Install this specific PyTorch and CUDA toolkit version

$ conda install pytorch==1.7.1 torchvision==0.8.2 torchaudio==0.7.2 cudatoolkit=11.0 -c pytorch

Then Install other Dependencies

$ pip install wandb
$ pip install --ignore-installed PyYAML
$ pip install open3d
$ pip install multimethod
$ pip install termcolor
$ pip install trimesh
$ pip install easydict

To remove the error related to libcublas.

$ conda install -c "nvidia/label/cuda-11.7.0" cuda

Then install pointops

$ cd external_libs/pointops & python setup.py install

Now you are good to. :)

Zauraiz Alamgeer · Answer 2 · Wed Aug 30 2023 21:00:14 GMT+0800 (China Standard Time)

Right now I am trying to figure out how to visualise and save the predicted results in .obj file. If someone can help that would be great. Really appreciate the great work.

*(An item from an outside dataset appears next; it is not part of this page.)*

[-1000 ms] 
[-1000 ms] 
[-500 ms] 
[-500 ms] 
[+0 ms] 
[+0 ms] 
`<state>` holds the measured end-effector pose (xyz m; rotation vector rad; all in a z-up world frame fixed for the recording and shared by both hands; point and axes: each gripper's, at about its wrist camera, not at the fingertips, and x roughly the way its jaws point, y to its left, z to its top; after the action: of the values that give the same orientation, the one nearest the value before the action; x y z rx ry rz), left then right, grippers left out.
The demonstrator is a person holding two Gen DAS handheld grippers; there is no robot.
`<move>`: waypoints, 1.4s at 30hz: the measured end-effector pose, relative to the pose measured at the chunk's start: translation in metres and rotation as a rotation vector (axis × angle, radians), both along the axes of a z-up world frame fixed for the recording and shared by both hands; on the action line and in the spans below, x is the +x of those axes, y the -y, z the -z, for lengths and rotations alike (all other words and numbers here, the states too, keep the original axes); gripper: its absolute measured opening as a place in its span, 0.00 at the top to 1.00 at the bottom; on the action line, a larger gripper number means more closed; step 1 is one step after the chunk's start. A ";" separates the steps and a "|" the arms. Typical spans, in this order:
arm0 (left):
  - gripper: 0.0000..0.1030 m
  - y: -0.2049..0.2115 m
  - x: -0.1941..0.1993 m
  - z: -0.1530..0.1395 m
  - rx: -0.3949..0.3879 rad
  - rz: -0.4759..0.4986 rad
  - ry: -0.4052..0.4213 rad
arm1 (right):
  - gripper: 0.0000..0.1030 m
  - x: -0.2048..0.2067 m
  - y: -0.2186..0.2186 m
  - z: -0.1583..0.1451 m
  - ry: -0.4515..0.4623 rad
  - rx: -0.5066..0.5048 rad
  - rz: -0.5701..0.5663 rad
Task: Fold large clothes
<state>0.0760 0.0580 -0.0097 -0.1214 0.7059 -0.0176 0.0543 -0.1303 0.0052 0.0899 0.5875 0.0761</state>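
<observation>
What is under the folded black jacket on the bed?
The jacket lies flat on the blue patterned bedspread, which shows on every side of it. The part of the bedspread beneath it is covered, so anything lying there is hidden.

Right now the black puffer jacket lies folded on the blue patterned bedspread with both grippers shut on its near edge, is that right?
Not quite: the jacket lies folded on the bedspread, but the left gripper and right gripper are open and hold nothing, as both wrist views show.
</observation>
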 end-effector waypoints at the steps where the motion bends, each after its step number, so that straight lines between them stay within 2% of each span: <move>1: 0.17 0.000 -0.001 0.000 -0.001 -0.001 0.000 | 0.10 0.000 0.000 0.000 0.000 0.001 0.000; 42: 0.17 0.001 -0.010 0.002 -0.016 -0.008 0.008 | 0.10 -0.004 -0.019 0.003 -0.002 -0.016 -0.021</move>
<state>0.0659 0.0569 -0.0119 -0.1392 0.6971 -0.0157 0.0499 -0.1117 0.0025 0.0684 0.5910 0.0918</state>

Brin333 · Answer 3 · Thu Aug 31 2023 10:17:23 GMT+0800 (China Standard Time)

@ZauraizAlamgeer thank you very much, i have fixed! really appraciate!

Brin333 · Answer 4 · Mon Nov 27 2023 16:17:50 GMT+0800 (China Standard Time)

thank you very much, appreciate it. limhoyeon ***@***.***> 于2023年11月24日周五 08:45写道：

…

Closed #16 <#16> as completed. — Reply to this email directly, view it on GitHub <#16 (comment)>, or unsubscribe <https://github.com/notifications/unsubscribe-auth/ASMSRQF3ZUAXP7ZYDZOLYZTYF7U3VAVCNFSM6AAAAAA4EGSHLGVHI2DSMVQWIX3LMV45UABCJFZXG5LFIV3GK3TUJZXXI2LGNFRWC5DJN5XDWMJRGA2TCNZWGM3TSNA> . You are receiving this because you authored the thread.Message ID: ***@***.***>

coordxyz · Answer 5 · Thu Jan 04 2024 12:14:46 GMT+0800 (China Standard Time)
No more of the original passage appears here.